AIM OF THE EXERCISE:
Print the records below exactly, starting at the first line and stopping after the line that contains "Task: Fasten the". Leave out any pictures.

START SUPPLIED INFORMATION

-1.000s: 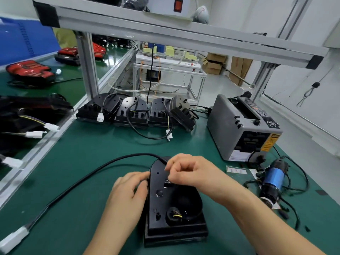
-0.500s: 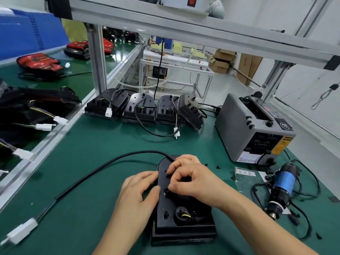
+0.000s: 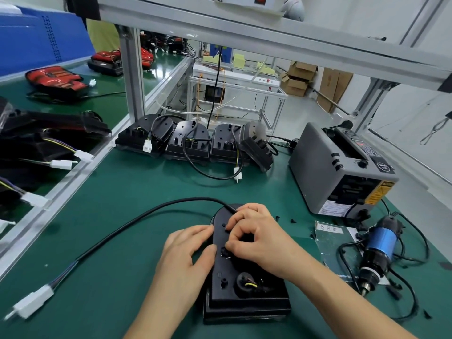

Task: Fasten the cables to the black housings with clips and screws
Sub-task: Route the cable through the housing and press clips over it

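A black housing (image 3: 247,297) lies flat on the green mat in front of me. Its black cable (image 3: 137,223) leaves the top end and curves left to a white connector (image 3: 31,302). My left hand (image 3: 186,255) rests against the housing's left side, its fingers nearly straight and its thumb on the edge. My right hand (image 3: 259,238) sits on top of the housing with its fingers curled. Its thumb and forefinger pinch a small black clip (image 3: 223,253) where the cable runs under the hand. That part of the cable is hidden.
Several more housings (image 3: 190,140) with cables stand in a row at the back. A grey tape dispenser (image 3: 325,172) is at the right, a blue electric screwdriver (image 3: 379,248) lies in front of it, and small black parts (image 3: 277,218) are scattered nearby. An aluminium post (image 3: 133,77) stands back left.
My right hand has shifted slightly down the housing from its top end towards the middle. My left hand stays against the left side.
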Available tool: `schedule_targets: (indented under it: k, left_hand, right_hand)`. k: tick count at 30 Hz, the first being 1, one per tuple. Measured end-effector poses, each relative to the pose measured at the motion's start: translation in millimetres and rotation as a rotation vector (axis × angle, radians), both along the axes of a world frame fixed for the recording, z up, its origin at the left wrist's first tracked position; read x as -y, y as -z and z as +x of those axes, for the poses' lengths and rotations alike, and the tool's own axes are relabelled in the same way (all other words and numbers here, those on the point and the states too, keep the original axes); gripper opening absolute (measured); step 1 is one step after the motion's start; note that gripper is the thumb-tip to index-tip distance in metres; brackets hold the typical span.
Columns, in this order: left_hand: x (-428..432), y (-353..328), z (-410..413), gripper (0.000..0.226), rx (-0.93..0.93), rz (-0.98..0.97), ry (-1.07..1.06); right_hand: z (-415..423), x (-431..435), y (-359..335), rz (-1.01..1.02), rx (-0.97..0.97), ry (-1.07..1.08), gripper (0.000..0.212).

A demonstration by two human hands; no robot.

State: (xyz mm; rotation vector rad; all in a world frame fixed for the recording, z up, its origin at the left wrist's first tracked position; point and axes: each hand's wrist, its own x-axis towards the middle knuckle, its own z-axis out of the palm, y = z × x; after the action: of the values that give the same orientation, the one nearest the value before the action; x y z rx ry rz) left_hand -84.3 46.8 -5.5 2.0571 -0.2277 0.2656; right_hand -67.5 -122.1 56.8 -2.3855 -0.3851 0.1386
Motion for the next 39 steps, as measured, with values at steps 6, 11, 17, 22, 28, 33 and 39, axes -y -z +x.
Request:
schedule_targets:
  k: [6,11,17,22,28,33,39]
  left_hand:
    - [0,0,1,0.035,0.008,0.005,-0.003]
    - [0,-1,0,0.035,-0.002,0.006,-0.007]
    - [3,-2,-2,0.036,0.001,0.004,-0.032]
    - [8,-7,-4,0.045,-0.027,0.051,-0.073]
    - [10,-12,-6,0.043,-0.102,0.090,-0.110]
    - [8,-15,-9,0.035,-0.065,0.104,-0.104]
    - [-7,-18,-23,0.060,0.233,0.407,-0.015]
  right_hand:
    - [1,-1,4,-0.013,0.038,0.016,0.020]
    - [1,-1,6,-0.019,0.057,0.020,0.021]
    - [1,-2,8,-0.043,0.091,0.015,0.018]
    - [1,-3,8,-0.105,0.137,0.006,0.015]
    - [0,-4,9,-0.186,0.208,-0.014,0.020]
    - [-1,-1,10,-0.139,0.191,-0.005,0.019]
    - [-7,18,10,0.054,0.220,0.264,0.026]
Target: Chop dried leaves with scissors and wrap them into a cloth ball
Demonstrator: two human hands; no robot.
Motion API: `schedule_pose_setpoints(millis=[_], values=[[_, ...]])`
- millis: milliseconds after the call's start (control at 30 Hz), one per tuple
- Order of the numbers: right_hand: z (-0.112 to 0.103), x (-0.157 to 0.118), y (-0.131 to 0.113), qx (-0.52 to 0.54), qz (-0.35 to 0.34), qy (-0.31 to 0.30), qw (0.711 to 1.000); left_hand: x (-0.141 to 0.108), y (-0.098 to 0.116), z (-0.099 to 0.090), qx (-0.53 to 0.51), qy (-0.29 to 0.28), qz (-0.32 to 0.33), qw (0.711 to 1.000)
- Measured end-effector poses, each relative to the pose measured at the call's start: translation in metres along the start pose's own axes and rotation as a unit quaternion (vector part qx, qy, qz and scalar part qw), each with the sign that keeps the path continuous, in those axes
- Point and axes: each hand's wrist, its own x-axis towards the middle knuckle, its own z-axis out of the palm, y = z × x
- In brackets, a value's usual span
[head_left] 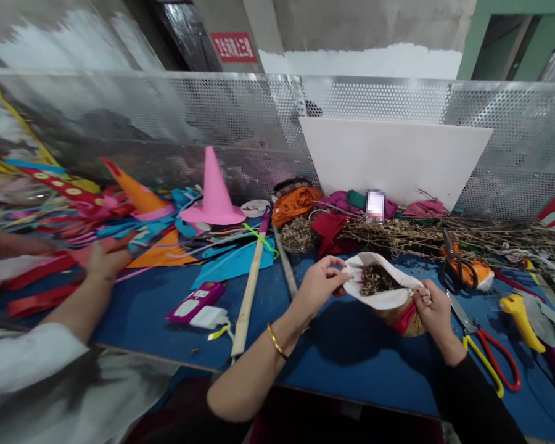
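The left hand's [318,287] fingers pinched the rim of a bag [383,300]; the right hand's [437,316] grasped its other side. It gaped above the desk [346,370], toward the near edge, dried leaves [375,279] inside. Scissors [476,328] lay just right; twigs [416,237] lined the far edge.

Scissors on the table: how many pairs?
2: red-and-yellow scissors beside the right hand; black-handled scissors farther back, near the dry stems. Others may be hidden under the clutter.
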Motion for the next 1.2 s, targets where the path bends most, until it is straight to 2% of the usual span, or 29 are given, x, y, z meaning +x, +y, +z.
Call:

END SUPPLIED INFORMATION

EXERCISE RESPONSE:
-1.000s: 
-0.500s: 
+0.000s: 

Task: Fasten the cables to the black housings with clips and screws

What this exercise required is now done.